Ma perché ti fai prete, se volevi fare del bene potevi fare anche altro, lo sai? Quante volte mi sarò sentito dire, nel mio seppur ancora breve cammino vocazionale, questa obiezione, anche da persone vicine ai nostri ambienti.
Dietro questa frase ci sono almeno due tranelli: ritenere la scelta del Seminario equipollente a quella di altre facoltà universitarie o percorsi di vita; oppure, in fondo in fondo, quello del prete potrebbe essere pensato come un mestiere, una sorta di operatore sociale, solo che in più dice la Messa.
C’è un passaggio “sacerdotale” della lettera agli Ebrei che credo possa illuminare questi inganni: «nessuno attribuisce a sé questo onore, se non chi è chiamato da Dio, come Aronne» (Eb 5,4).
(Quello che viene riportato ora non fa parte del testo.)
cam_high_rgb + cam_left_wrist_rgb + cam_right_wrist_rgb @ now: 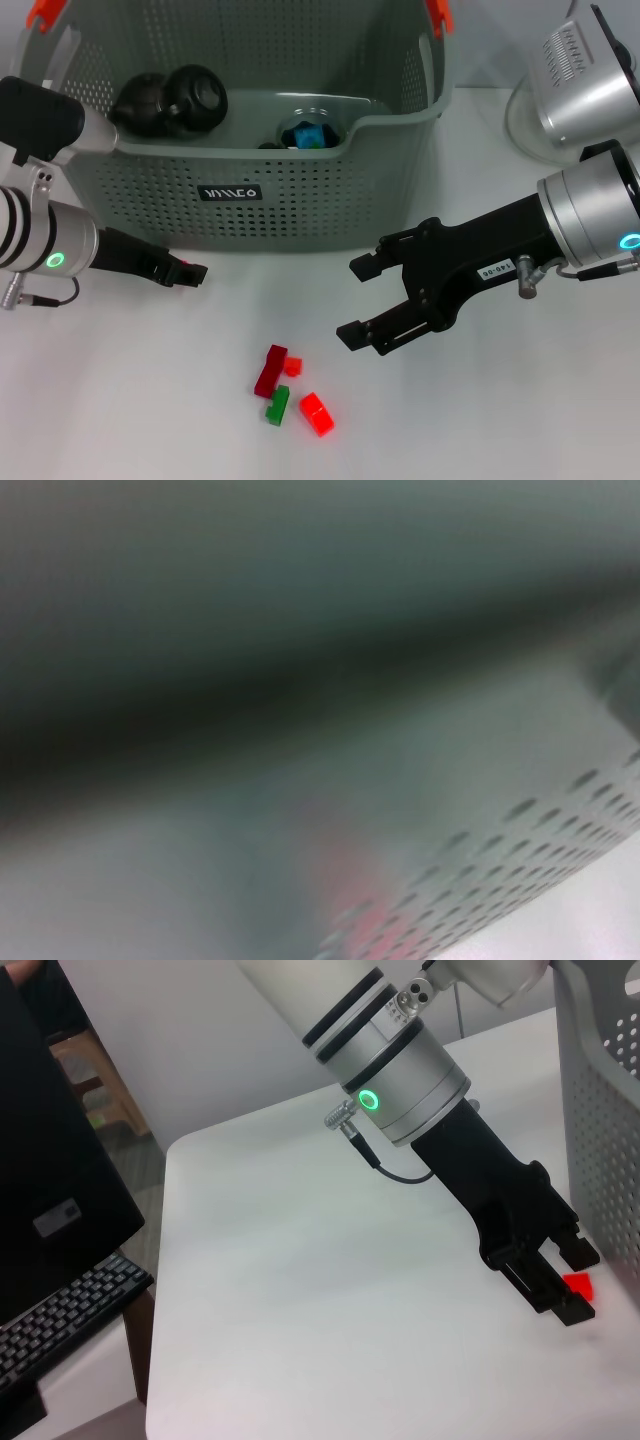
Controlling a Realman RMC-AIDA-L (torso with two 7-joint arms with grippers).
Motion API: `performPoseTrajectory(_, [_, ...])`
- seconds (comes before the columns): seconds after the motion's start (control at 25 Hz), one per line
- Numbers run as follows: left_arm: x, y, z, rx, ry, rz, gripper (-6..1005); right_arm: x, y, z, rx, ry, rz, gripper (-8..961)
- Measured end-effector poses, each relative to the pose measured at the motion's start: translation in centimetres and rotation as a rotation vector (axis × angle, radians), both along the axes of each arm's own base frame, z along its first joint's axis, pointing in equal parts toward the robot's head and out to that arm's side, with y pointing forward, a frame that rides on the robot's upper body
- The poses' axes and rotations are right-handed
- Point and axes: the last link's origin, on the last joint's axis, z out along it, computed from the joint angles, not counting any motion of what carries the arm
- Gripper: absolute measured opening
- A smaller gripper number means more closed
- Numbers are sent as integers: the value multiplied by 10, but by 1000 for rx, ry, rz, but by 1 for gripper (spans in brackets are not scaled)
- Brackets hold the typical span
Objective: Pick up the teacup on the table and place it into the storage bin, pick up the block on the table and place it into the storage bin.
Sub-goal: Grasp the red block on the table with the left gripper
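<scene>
Looking at the head view from the near edge back: a little cluster of blocks sits on the table [120, 400]; a bright red block [316, 413], a green block [278, 404], a dark red block [270, 369] and a tiny red bit [292, 366], all touching or just beside each other. They look like light, stiff plastic, probably a bit slick; I'd pinch the bright red one across its flat sides since it sits at the outer edge of the pile.

Just past them my right gripper [358, 300] hovers with its jaws spread wide, nothing in it. Further left, the left gripper [193, 274] sits low by the bin wall, clamped on a small red piece [578, 1284].

Behind is the storage bin [300, 200]; the teacup [310, 133] is already inside with something blue in it, next to two dark round things [172, 100].
</scene>
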Motion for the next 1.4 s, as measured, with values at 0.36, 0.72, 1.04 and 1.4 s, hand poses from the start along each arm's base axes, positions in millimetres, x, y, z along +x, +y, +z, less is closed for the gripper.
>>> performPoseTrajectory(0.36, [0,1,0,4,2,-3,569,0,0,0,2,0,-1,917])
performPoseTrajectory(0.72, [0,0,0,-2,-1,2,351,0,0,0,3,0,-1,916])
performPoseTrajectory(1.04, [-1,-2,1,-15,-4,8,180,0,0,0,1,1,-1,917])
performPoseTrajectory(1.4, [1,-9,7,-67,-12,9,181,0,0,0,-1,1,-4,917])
Come a dire che non ci si fa preti da soli, la chiamata viene sempre da Dio!
Potrebbe essere forse più facile auto-candidarsi con un test d’ingresso (e magari qualche vescovo nel corso del tempo ci avrà pure pensato!), ma questo è impensabile; anche quando dovessimo trovare le soluzioni a tutte le nostre domande, la chiamata di Gesù nei nostri personali confronti rimarrebbe sempre e comunque un mistero d’amore.
Se ci pensiamo lo stesso Gesù non si è auto-candidato “sacerdote in eterno”, ma è stato chiamato dal Padre stesso a esserlo (Eb 5,5-6).
Anche per i giovani in cammino in Seminario, come me, vale lo stesso principio: per ciascuno la voce del Padre ha riservato una parola speciale. Non per una serie di richieste da svolgere o di compiti da assumere quando saremo preti, ma anzitutto per essere figli: «Tu sei mio figlio, oggi ti ho generato» (Eb 5,6). Ciò significa che un giorno da sacerdoti, entrando nell’unico “corpo ecclesiale”, potremo offrire una mediazione da figli tra altri figli, perché tutti possano crescere nel loro personale rapporto con il Padre. Non maestri, dunque, ma fratelli, sulla stessa strada. Già lo stiamo sperimentando oggi da seminaristi nelle realtà delle nostre parrocchie, stando accanto a quel giovane in difficoltà, ascoltando quella signora che si lamenta sulla soglia della chiesa, imparando dallo sguardo fiero ma anche velato e dal senso di preoccupazione per il futuro dei figli di quel padre di famiglia. Sono sempre più convinto che non ci siano ricette da propinare, poiché siamo tutti rivestiti di umana debolezza; piuttosto c’è da fare attenzione alle situazioni che la vita ci mette d’innanzi per offrire all’altro uno sguardo rinnovato, che ci faccia assaporare una giusta compassione per chi desidera vedere di nuovo, per chi si trova ai bordi delle strade del mondo. Come Bartimeo nel Vangelo (Mc 10,46-52).
Il versetto di un Salmo molto celebre recita così: «Il Signore ha giurato e non si pente: “Tu sei sacerdote per sempre al modo di Melchìsedek”» (Sal 109,4). Questo passaggio, come una pennellata, mi fa pensare ai tanti sacerdoti appassionati che ho conosciuto nella mia vita, da cui mi sono sentito dire: «Coraggio, alzati, ti chiama!» (Mc 10,49). Penso a chi sta per iniziare o ha appena iniziato un ministero in nuove comunità; penso a chi, come tanti missionari sono portati ad annunciare il Vangelo in giro per il mondo; penso pure, con tanta delicatezza, a quelli che hanno lasciato il ministero o si trovano in difficoltà. Insieme ai giovani in discernimento vocazionale, ai seminaristi e agli educatori, in questa Giornata del Seminario, preghiamo anche per loro, perché tutti possano sentirsi avvolti dall’amore di Dio, sapendo che per ciascuno ha detto: «Il Signore ha giurato e non si pente: Tu sei sacerdote per sempre!». Un giorno un bravo prete mi ha confidato che tutti gli hanno sempre chiesto perché ha deciso di entrare in seminario, ma nessuno gli ha mai chiesto perché è rimasto e rimane ancora, ogni giorno. Che sia proprio per quel «per sempre»?